> DESCRIPTION OF THE TASK: Begin at the first line of the data and copy each line through the one containing "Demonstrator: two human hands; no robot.", that line included, with no pictures.

___ DATA SEGMENT ___

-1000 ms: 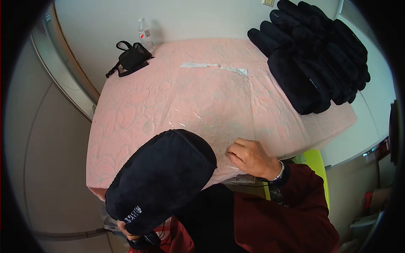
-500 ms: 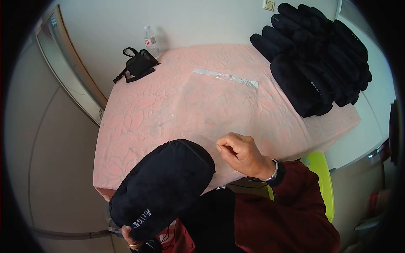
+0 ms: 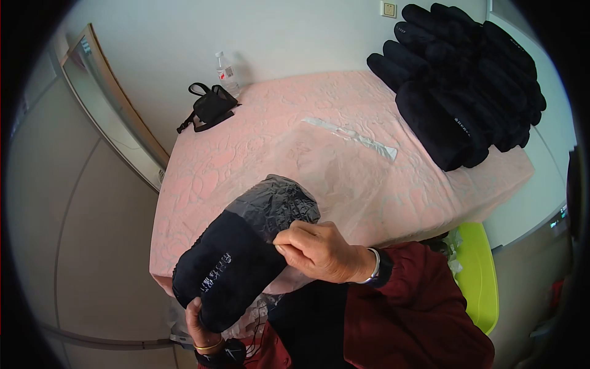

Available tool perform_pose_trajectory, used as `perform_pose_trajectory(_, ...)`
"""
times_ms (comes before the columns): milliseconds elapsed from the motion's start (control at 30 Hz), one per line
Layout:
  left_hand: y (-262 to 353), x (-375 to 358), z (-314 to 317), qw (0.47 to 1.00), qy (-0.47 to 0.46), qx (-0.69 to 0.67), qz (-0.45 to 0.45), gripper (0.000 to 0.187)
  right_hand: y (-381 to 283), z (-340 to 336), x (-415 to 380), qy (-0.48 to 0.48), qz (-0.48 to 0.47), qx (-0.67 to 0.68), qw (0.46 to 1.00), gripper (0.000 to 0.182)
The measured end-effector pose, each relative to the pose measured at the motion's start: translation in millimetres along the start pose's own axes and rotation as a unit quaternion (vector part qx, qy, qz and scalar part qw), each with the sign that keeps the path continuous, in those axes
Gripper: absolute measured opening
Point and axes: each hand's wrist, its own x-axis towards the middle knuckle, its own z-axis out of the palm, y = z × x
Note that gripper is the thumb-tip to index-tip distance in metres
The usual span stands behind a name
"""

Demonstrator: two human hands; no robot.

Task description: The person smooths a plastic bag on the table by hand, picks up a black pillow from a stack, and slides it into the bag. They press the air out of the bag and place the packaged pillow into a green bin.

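A black plush pillow (image 3: 230, 261) with white lettering lies slanted over the near left edge of the table. My left hand (image 3: 201, 326) is closed on its lower end, the thumb on top and the other fingers hidden beneath. The far end of the pillow is inside a clear plastic bag (image 3: 332, 166), whose film looks grey and wrinkled over the black cloth. With fingers pinched at the bag's edge, my right hand (image 3: 319, 251) is beside the pillow's right side. The bag's remaining length lies flat on the pink cloth, ending in a white strip (image 3: 353, 136).
Many similar black pillows (image 3: 455, 80) are piled at the back right of the pink-covered table (image 3: 196, 184). A black strapped pouch (image 3: 212, 106) and a water bottle (image 3: 227, 74) stand at the back left. Below on the right is a lime-green bin (image 3: 479, 277) containing clear plastic.
The pillow's far end has gone into the plastic bag. My right hand has moved down and left to the pillow's side, and the bag's white strip appears shifted right and lower.
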Motion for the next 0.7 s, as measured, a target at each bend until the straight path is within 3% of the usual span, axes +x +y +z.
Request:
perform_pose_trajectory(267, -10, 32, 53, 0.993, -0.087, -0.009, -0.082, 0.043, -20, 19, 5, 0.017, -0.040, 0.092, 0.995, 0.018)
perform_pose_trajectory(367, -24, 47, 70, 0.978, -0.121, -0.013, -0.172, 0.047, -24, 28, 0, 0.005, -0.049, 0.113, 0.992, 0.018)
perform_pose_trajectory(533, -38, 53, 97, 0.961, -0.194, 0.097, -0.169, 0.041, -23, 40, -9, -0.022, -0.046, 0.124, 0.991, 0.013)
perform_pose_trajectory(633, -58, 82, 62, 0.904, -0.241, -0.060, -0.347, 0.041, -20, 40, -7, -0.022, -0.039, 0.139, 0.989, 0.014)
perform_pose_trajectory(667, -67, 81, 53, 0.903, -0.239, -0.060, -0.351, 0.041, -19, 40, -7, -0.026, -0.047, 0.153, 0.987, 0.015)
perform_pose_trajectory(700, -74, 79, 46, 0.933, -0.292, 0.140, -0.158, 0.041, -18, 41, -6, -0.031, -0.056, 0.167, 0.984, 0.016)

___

> RESULT BELOW:
-1000 ms: 
-500 ms: 
+0 ms: 

Available tool perform_pose_trajectory, used as `perform_pose_trajectory(_, ...)`
"""
times_ms (comes before the columns): milliseconds elapsed from the motion's start (control at 30 Hz), one per line
Layout:
  left_hand: y (-262 to 353), x (-375 to 358), z (-314 to 317), qw (0.47 to 1.00), qy (-0.47 to 0.46), qx (-0.69 to 0.67), qz (-0.45 to 0.45), gripper (0.000 to 0.187)
  right_hand: y (-381 to 283), z (-340 to 336), x (-415 to 380), qy (-0.48 to 0.48), qz (-0.48 to 0.47), qx (-0.67 to 0.68), qw (0.46 to 1.00), gripper (0.000 to 0.182)
The measured end-effector pose, each relative to the pose measured at the motion's start: translation in millimetres along the start pose's own axes and rotation as a unit quaternion (vector part qx, qy, qz and scalar part qw), each with the sign that keeps the path continuous, in those axes
Gripper: absolute measured opening
Point and axes: each hand's wrist, its own x-axis towards the middle knuckle, its own z-axis out of the palm, y = z × x
Note that gripper is the thumb-tip to index-tip distance in metres
The usual span stands behind a name
"""

Demonstrator: two human hands; no robot.

The complete answer has been presented.